Update retry logic

xqi-splunk · xqi-splunk · commit 22def48124cd · 2025-06-18T14:33:37.000-07:00
diff --git a/contentctl/objects/correlation_search.py b/contentctl/objects/correlation_search.py
@@ -36,7 +36,7 @@
 # Suppress logging by default; enable for local testing
 ENABLE_LOGGING = True
 LOG_LEVEL = logging.DEBUG
-LOG_PATH = "correlation_search_test2.log"
+LOG_PATH = "correlation_search.log"
 
 
 class SavedSearchKeys(StrEnum):
@@ -904,6 +904,58 @@ def notable_in_risk_dm(self) -> bool:
                 if isinstance(event, NotableEvent):
                     return True
         return False
+    
+    def validate_risk_notable_events(self) -> IntegrationTestResult | None:
+        try:
+            # Validate risk events
+            if self.has_risk_analysis_action:
+                self.logger.debug("Checking for matching risk events")
+                if self.risk_event_exists():
+                    # TODO (PEX-435): should this in the retry loop? or outside it?

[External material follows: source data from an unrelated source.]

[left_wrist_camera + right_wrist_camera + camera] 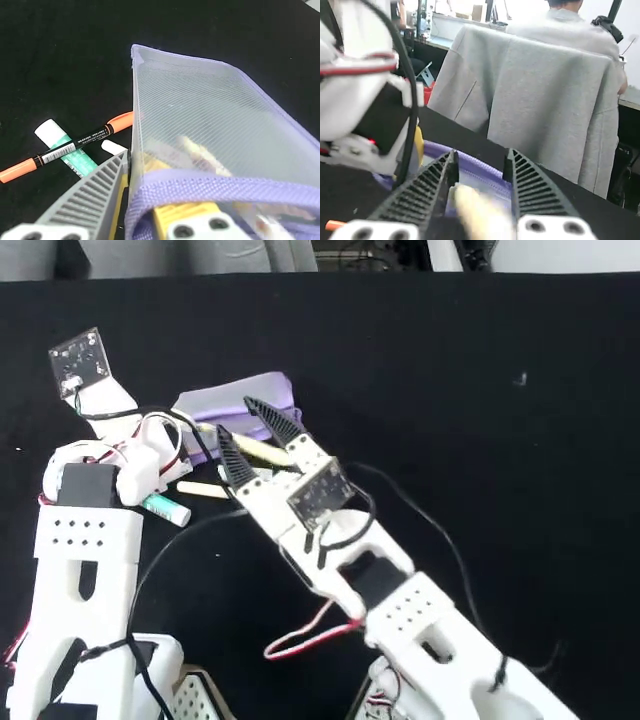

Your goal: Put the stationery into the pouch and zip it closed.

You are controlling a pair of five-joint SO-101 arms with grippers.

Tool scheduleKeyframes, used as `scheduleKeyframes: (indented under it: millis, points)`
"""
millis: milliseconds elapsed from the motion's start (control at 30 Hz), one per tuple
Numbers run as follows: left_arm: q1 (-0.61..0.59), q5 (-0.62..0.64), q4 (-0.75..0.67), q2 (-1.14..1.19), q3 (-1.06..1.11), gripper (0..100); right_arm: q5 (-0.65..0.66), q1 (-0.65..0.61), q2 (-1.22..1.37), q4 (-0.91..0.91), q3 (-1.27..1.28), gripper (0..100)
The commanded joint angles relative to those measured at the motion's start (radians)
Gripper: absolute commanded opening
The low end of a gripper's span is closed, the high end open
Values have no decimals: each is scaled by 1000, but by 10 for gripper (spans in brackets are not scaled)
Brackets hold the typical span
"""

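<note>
A purple mesh pouch lies at the left of the black table, its mouth held up. My left gripper is shut on the pouch's purple rim, one finger outside and one inside. My right gripper hovers at the pouch mouth, open, with a cream stick lying between its fingers. In the right wrist view that cream stick sits between the spread black fingers. A cream item shows through the mesh. An orange marker and a green glue stick lie beside the pouch.
The glue stick and a thin pen lie near the left arm's base. Cables trail from both arms. The black table stretches away to the right and back. A grey garment hangs over a chair beyond the table.
</note>
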Motion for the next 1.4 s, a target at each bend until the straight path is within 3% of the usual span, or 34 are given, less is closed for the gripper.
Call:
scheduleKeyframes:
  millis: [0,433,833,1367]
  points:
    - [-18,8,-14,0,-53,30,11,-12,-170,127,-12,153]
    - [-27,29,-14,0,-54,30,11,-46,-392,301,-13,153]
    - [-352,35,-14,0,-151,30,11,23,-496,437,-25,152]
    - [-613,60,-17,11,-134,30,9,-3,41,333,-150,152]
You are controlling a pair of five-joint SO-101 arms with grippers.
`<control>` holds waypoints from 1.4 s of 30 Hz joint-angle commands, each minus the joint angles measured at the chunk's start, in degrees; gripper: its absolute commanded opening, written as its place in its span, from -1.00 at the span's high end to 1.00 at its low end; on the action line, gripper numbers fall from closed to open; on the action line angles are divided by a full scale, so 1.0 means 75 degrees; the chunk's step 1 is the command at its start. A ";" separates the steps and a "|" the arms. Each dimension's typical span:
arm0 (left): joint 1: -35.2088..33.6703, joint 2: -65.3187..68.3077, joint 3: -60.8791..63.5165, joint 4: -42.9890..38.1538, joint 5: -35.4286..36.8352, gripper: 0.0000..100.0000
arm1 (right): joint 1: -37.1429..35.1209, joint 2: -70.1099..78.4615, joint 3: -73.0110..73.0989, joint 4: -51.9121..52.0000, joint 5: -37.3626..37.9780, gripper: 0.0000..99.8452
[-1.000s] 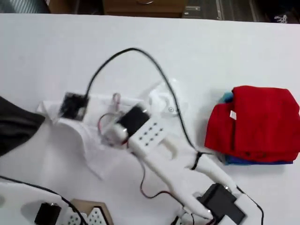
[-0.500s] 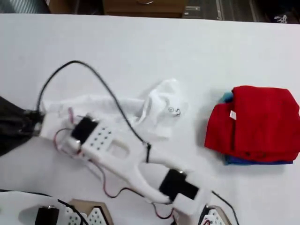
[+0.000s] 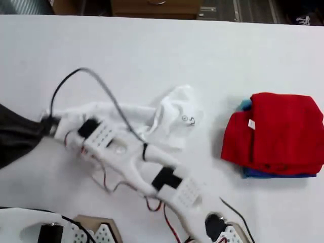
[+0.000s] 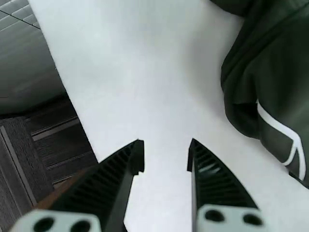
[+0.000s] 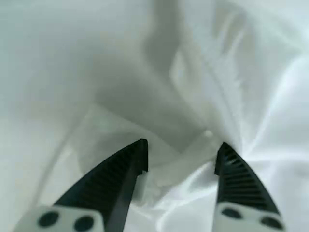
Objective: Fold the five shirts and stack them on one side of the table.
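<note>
Crumpled white cotton shirt point(image 3: 167, 114) lies mid-table, with a folded red shirt point(image 3: 276, 134) stacked on a folded blue shirt point(image 3: 246, 105) well to its right and a dark, white-striped shirt point(image 3: 17, 136) just at its left end. The right gripper point(image 5: 181, 150) hangs spread close over the white shirt's folds, pinching nothing. The left gripper point(image 4: 165, 150), also spread, is off the white shirt over bare white tabletop point(image 4: 145, 72).

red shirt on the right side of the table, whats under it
A blue shirt lies under the red shirt, showing as a strip along its lower edge and a bit at one upper corner. Anything else beneath is covered by the red cloth.
</note>
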 commanded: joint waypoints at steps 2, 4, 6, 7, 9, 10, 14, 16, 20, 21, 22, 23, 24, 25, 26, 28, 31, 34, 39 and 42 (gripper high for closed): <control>0.0094 -0.0469 -0.0311 -0.0070 -0.0070 0.65 | 0.1037 0.0029 -0.0610 0.0100 0.0012 0.65; 0.0129 -0.0469 -0.0311 -0.0070 -0.0059 0.65 | 0.1471 0.0006 -0.0715 0.0100 0.0012 0.84; 0.0211 -0.0457 -0.0299 -0.0070 -0.0059 0.65 | 0.1893 0.0006 -0.0867 0.0111 0.0012 0.98; 0.0223 -0.0457 -0.0264 -0.0070 -0.0059 0.65 | 0.2104 0.0006 -0.0949 0.0193 0.0012 0.95; 0.0340 -0.0469 -0.0006 -0.0117 -0.0059 0.65 | 0.2456 0.0006 -0.1242 0.0463 0.0012 0.96; 0.0410 -0.0469 0.0123 -0.0117 -0.0070 0.65 | 0.2632 0.0006 -0.1430 0.0639 0.0012 0.96; 0.0785 -0.0469 0.0744 -0.0129 -0.0070 0.65 | 0.3253 -0.0006 -0.2544 0.1530 0.0012 0.96; 0.0996 -0.0469 0.0932 -0.0129 -0.0070 0.65 | 0.3440 0.0018 -0.3001 0.1952 0.0012 0.96; 0.1242 -0.0469 0.1002 -0.0129 -0.0047 0.65 | 0.3206 0.0018 -0.3364 0.2596 0.0012 0.95; 0.1242 -0.0469 0.0990 -0.0129 -0.0035 0.65 | 0.2995 0.0006 -0.3364 0.2702 0.0012 0.95; 0.1242 -0.0469 0.0979 -0.0129 -0.0035 0.65 | 0.2760 0.0006 -0.3364 0.2807 0.0012 0.95; 0.1242 -0.0469 0.0979 -0.0129 -0.0047 0.65 | 0.2479 0.0006 -0.3364 0.2901 0.0012 0.95; 0.1219 -0.0469 0.0990 -0.0141 -0.0059 0.65 | 0.2210 0.0018 -0.3364 0.2925 0.0035 0.95; 0.1196 -0.0469 0.1002 -0.0141 -0.0070 0.65 | 0.1963 0.0053 -0.3364 0.2936 0.0164 0.93; 0.1172 -0.0469 0.1014 -0.0141 -0.0070 0.65 | 0.1705 0.0064 -0.3364 0.2925 0.0340 0.90; 0.1078 -0.0469 0.1002 -0.0141 -0.0082 0.65 | 0.1272 0.0076 -0.3352 0.2901 0.0727 0.77; 0.0914 -0.0481 0.0990 -0.0363 -0.0082 0.65 | 0.0721 0.0076 -0.3364 0.2889 0.1524 0.59; 0.0633 -0.0481 0.1002 -0.0727 -0.0082 0.65 | 0.0229 0.0182 -0.3305 0.2866 0.1723 0.55; 0.0164 -0.0481 0.1002 -0.0821 -0.0082 0.65 | -0.0193 0.0826 -0.3458 0.2104 0.1782 0.55; -0.0129 -0.0481 0.1002 -0.0821 -0.0082 0.65 | -0.0193 0.1225 -0.3458 0.1623 0.1793 0.55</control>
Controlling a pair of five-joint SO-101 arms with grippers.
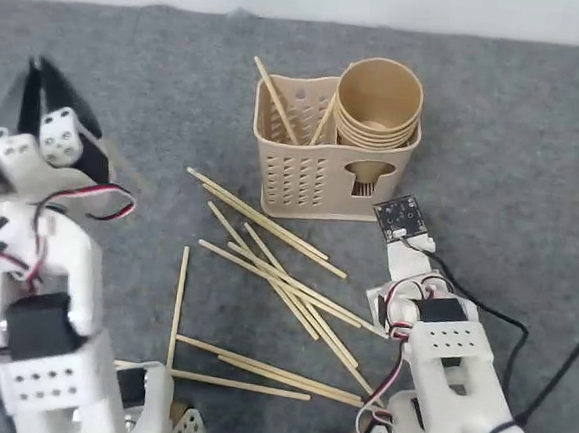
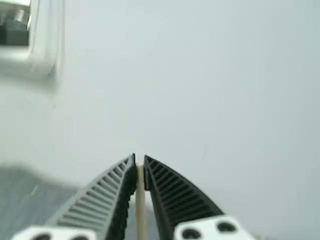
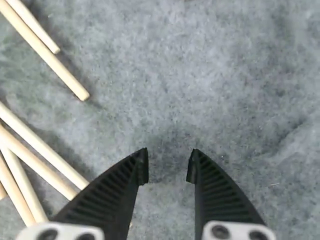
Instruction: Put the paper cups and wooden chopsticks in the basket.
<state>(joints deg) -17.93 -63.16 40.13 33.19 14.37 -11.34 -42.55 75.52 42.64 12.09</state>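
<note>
Bench covered in grey felt-like mat; back edge meets pale wall; tan perforated basket upright on mat, near middle of back edge; loose wooden chopsticks scattered on mat in front of basket, spreading toward front edge, several crossing one another; single chopstick apart from pile on left-edge side, running roughly front to back; black cable on mat toward front right corner.
</note>
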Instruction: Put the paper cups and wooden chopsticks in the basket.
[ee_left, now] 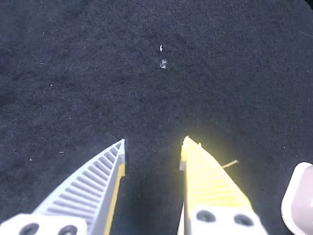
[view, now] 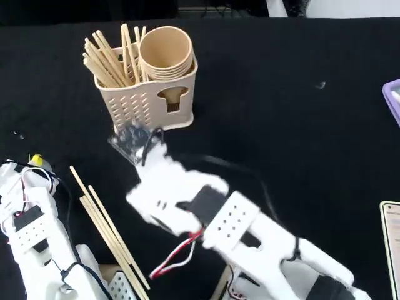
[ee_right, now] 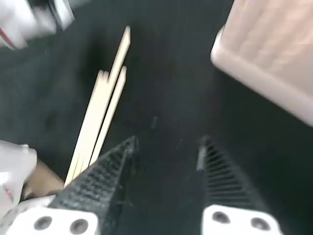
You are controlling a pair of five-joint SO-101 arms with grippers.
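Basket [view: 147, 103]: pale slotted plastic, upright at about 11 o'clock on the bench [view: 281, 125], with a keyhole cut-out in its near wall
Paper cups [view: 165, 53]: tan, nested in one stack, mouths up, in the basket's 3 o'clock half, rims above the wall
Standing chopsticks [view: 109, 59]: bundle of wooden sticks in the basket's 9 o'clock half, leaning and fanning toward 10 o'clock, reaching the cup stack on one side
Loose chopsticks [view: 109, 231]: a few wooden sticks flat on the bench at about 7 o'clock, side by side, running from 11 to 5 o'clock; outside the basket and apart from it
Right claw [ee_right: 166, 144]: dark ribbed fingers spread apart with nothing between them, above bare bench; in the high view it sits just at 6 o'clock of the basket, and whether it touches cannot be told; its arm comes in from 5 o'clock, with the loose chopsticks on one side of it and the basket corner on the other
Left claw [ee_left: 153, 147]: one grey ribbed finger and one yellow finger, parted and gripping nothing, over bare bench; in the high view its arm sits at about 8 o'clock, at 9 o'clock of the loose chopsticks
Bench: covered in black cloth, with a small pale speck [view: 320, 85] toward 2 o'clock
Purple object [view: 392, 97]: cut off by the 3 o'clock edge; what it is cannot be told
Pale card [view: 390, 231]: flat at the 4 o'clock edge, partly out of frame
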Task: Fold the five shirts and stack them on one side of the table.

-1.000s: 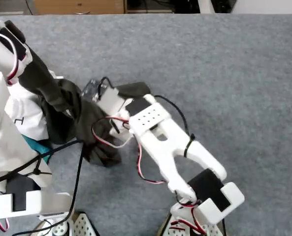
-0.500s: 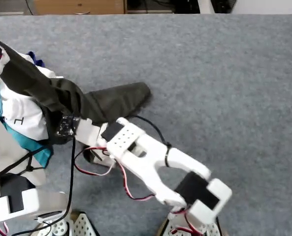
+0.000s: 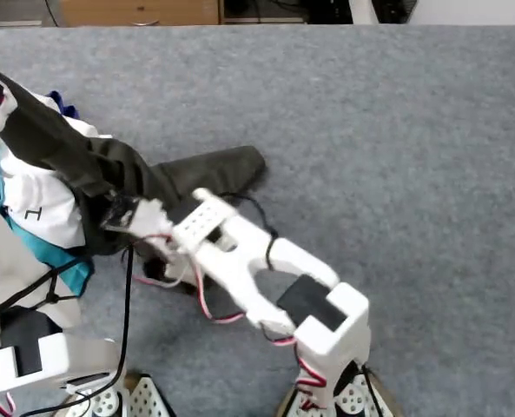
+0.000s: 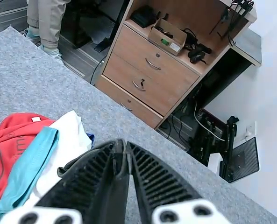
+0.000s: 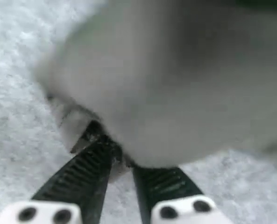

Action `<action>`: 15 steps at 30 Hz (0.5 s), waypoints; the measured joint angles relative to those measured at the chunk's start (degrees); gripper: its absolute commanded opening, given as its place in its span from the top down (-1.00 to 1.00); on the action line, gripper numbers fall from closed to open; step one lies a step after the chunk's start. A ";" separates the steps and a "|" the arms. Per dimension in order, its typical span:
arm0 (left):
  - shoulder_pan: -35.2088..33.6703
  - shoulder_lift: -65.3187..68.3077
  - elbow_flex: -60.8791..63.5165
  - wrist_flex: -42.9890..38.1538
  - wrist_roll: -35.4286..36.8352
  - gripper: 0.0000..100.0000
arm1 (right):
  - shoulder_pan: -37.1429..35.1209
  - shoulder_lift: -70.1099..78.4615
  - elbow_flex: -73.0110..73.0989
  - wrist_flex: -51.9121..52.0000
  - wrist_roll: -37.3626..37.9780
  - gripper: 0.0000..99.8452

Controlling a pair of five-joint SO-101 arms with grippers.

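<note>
My right arm has swung toward the left edge of the surface (image 3: pixel 396 156). Its claw (image 3: pixel 118 213) now sits against the lower part of the dark shirt (image 3: pixel 201 174), just beside the pile. I cannot tell whether this claw is open or closed, because cloth crowds close in front of it.

The left claw (image 4: pixel 122 161) is clamped tight on a fold of the same shirt and holds it raised near the far left corner. The cloth runs down in a slanting band, with one end trailing flat toward the middle of the surface. A white shirt (image 3: pixel 40 195), a teal shirt (image 3: pixel 53 252) and a red shirt (image 4: pixel 7 144) lie heaped at the left edge.

To do this step well, I judge the right claw should take only the dark shirt's edge, clear of the heap. Then both claws should draw apart evenly, so the shirt spreads flat before folding.
</note>
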 measured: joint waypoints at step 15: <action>-0.35 -0.18 13.80 0.00 0.00 0.96 | 23.47 -16.44 -15.21 10.64 6.15 0.98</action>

+                    #   -> I've observed there being a missing risk event (15/16) on
+                    #   the first few tries, so this does help us check for true
+                    #   positives; BUT, if we have lots of failing detections, this
+                    #   will definitely add to the total wait time
+                    #   -> certain types of failures (e.g. risk message, or any value
+                    #       checking) should fail testing automatically
+                    #   -> other types, like those based on counts of risk events,
+                    #       should happen should fail more slowly as more events may be
+                    #       produced
+                    self.validate_risk_events()
+                else:
+                    raise ValidationFailed(
+                        f"TEST FAILED: No matching risk event created for: {self.name}"
+                    )
+            else:
+                self.logger.debug(
+                    f"No risk action defined for '{self.name}'"
+                )
+
+            # Validate notable events
+            if self.has_notable_action:
+                self.logger.debug("Checking for matching notable events")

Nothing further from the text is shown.